A single stretch of the material below is to be transcribed exactly, starting at the line with "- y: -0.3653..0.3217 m" and ending after the line with "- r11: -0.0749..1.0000".

##############################

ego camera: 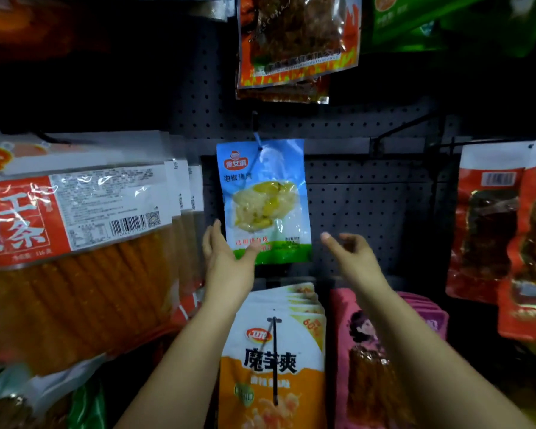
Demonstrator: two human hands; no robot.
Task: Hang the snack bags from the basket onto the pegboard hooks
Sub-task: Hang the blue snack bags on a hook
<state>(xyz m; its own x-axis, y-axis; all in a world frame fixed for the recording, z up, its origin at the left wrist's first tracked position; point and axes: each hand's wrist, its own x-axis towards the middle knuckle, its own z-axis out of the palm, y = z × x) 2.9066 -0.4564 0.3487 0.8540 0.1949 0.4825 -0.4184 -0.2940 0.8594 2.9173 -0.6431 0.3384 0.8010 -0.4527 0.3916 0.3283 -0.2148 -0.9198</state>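
Note:
A blue and white snack bag (265, 199) with pale yellow contents hangs on a hook (256, 131) of the dark pegboard (369, 199) at the centre. My left hand (226, 258) is open with straight fingers, its thumb and palm touching the bag's lower left corner. To the right of the bag, my right hand (350, 252) hovers with loosely curled fingers, holding nothing and apart from the bag. The basket is out of view.
Large orange stick-snack packs (75, 243) hang at the left. An orange flame-print bag (294, 41) hangs above, and red bags (502, 227) hang at the right. Below my arms hang white-and-orange bags (273, 351) and pink bags (365, 351). An empty hook (399, 128) juts out right of centre.

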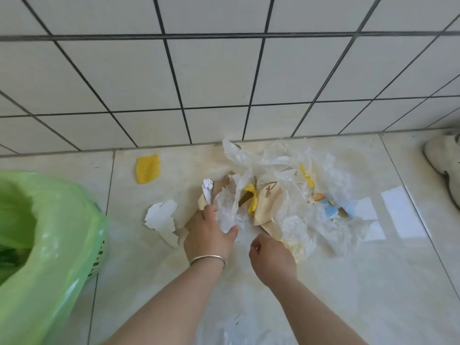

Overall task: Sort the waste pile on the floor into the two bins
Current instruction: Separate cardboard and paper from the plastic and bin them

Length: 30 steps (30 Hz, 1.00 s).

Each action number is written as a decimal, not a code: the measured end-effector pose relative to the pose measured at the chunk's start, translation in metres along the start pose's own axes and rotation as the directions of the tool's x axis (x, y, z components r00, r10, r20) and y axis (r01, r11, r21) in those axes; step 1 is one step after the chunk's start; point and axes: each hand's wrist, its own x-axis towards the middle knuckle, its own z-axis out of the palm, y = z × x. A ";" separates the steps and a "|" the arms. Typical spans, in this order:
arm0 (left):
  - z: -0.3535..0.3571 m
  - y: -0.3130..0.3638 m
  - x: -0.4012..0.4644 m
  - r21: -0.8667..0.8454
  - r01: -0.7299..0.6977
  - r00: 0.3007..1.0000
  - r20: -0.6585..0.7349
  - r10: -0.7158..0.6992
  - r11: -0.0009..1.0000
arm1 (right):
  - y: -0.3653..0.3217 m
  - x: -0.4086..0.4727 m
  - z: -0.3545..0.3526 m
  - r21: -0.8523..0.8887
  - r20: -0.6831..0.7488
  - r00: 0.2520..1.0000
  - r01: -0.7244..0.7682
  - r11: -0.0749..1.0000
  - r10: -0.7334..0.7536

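A waste pile (pixel 278 195) lies on the floor by the wall: clear plastic film, brown paper, yellow scraps, a blue-and-white wrapper. My left hand (pixel 209 232), with a bangle on the wrist, grips a crumpled piece of clear plastic film (pixel 227 210) at the pile's left edge, fingers and thumb curled round it. My right hand (pixel 268 255) is at the pile's near edge with fingers curled; it touches yellowish plastic (pixel 296 245), and whether it holds it is hidden. A bin lined with a green bag (pixel 49 240) stands at the left. No second bin shows.
White crumpled paper (pixel 161 219) lies left of the pile. A yellow foam net (pixel 147 168) sits nearer the tiled wall (pixel 224 83). A white shoe (pixel 445 163) is at the right edge. More clear plastic (pixel 239 329) lies between my forearms.
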 end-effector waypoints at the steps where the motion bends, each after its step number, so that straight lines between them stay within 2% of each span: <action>1: 0.003 0.004 0.001 0.063 0.020 1.000 0.012 -0.021 0.998 | 0.002 0.002 0.000 0.010 0.002 1.000 -0.009 1.000 0.009; 4: 0.010 0.007 0.003 0.225 -0.009 0.999 0.033 0.002 0.974 | 0.007 0.006 0.003 0.004 0.032 0.999 -0.024 1.000 0.024; 6: 0.011 0.003 0.006 0.219 -0.020 1.000 0.010 0.018 0.976 | 0.010 0.007 0.005 -0.009 0.042 0.999 -0.025 1.000 0.026; 12: 0.003 -0.006 0.013 0.011 -0.012 0.998 -0.056 0.012 1.000 | 0.009 0.008 0.006 0.021 0.035 0.999 -0.030 0.999 0.029; 14: -0.004 -0.009 0.017 -0.100 0.024 0.995 -0.094 -0.034 0.995 | 0.005 0.006 0.005 0.032 0.020 1.000 -0.020 0.999 0.019; 17: -0.015 -0.009 0.026 -0.394 0.103 0.977 -0.132 -0.167 0.913 | -0.002 0.006 0.004 0.039 -0.007 1.000 -0.010 0.999 0.010; 21: -0.025 -0.016 0.044 -0.587 0.159 0.948 -0.134 -0.289 0.794 | -0.010 0.007 0.003 0.074 -0.025 1.000 0.017 0.997 -0.015; 23: -0.025 -0.024 0.051 -0.655 0.190 0.937 -0.103 -0.335 0.732 | -0.015 0.010 0.001 0.106 -0.050 0.998 0.035 0.994 -0.030; 26: -0.023 -0.032 0.056 -0.699 0.187 0.909 -0.145 -0.392 0.691 | -0.028 0.016 0.002 0.143 -0.140 0.988 0.091 0.985 -0.071; 28: -0.022 -0.033 0.054 -0.672 0.205 0.890 -0.174 -0.421 0.712 | -0.040 0.023 0.005 0.146 -0.213 0.968 0.165 0.975 -0.132; 30: -0.016 -0.035 0.052 -0.621 0.254 0.895 -0.141 -0.424 0.742 | -0.052 0.030 0.010 0.139 -0.263 0.944 0.243 0.960 -0.201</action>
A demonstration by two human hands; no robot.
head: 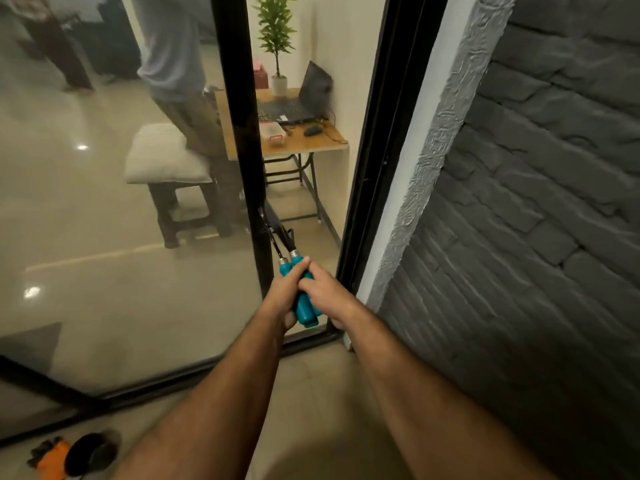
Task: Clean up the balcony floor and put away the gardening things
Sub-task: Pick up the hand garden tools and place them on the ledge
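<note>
Two bare arms reach forward over the tan balcony floor (311, 393). Down by the bottom left edge lie an orange glove (52, 457) and a black round thing (91, 452), side by side; I cannot tell what the round thing is. The left hand (282, 296) and the right hand (322, 291) are pressed close together, and both curl around two garden tools (298, 289) with teal handles. The tools' dark metal ends point up and away, near the black door frame (242, 140). On the right stands a gray brick wall (536, 220). Past the glass door (104, 220) is a room with a padded stool (166, 157). Farther back, a wooden desk (308, 142) holds a laptop (304, 102) and a small potted plant (278, 39).
</note>
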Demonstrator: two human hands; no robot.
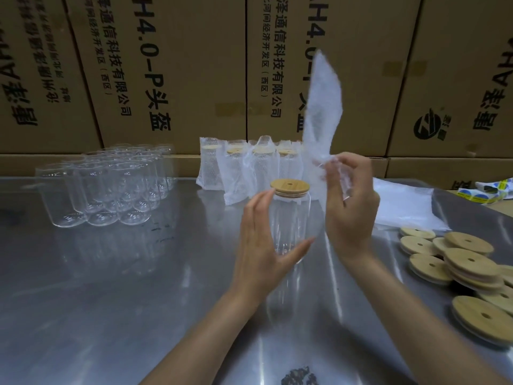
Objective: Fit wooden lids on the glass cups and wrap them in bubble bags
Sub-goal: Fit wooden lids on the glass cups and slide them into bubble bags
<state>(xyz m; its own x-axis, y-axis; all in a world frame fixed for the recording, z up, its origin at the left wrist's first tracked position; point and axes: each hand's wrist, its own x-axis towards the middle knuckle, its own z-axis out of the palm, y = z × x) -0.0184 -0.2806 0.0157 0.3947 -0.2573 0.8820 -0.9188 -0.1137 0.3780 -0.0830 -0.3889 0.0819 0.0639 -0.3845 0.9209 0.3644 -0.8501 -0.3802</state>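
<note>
Spread fingers of left hand (pixel 266 245) flank lidded glass cup (pixel 288 218) on steel table (pixel 111 301); right hand (pixel 349 207) pinches bubble bag (pixel 323 107) upright.

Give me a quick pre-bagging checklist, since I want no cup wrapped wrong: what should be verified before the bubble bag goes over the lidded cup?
1. Wooden lid sits flat on the glass cup: ok.
2. Cup stands upright on the metal table: ok.
3. Right hand has a grip on the bubble bag: ok.
4. Bag mouth opened wide enough for the cup: cannot tell, bag is blurred.
5. Left hand steadies the cup: not ok, fingers straight beside it, no grip.
6. Spare lids lie clear of the cup: ok.
</note>
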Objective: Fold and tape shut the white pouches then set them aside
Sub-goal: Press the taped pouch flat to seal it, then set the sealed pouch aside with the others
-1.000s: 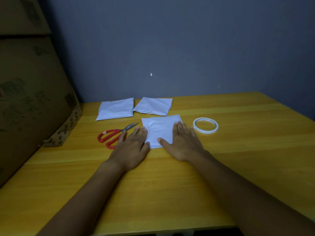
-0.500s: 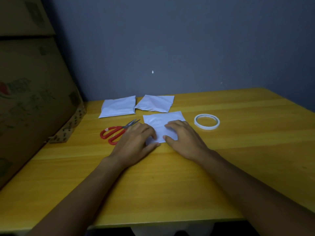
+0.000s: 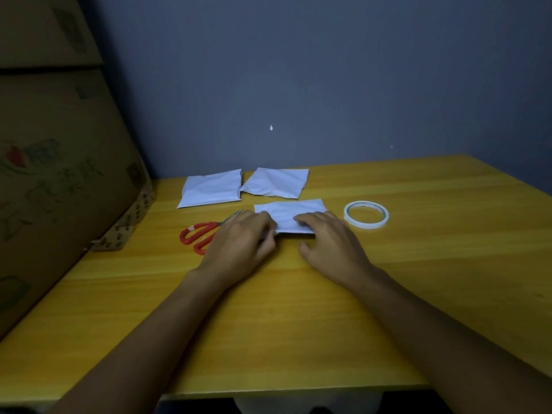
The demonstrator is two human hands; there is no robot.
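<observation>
A white pouch [image 3: 289,214] lies on the yellow table [image 3: 418,264] in front of me, its near edge folded up and over. My left hand [image 3: 239,249] pinches its left near part with curled fingers. My right hand [image 3: 331,243] grips its right near part, fingers curled on top of the fold. Two more white pouches lie behind it: one at the left [image 3: 210,188], one at the right [image 3: 276,182]. A roll of clear tape [image 3: 366,215] lies flat to the right of the pouch.
Red-handled scissors [image 3: 200,236] lie just left of my left hand, blades partly hidden by it. Large cardboard boxes [image 3: 59,174] stand along the table's left side. A grey wall [image 3: 298,85] closes the far edge.
Both hands went from lying flat on the pouch to curling around its near edge and folding it away from me. The pouch now looks shorter front to back.
</observation>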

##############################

Response:
  - y: -0.3653..0.3217 m
  - x: -0.4086..0.4727 m
  - z: -0.3545..0.3526 m
  - r21: -0.8523..0.8887
  - r20: -0.6831..0.7488
  - r00: 0.2520..1.0000
  - r01: -0.7244..0.7682
  - r11: -0.0749..1.0000

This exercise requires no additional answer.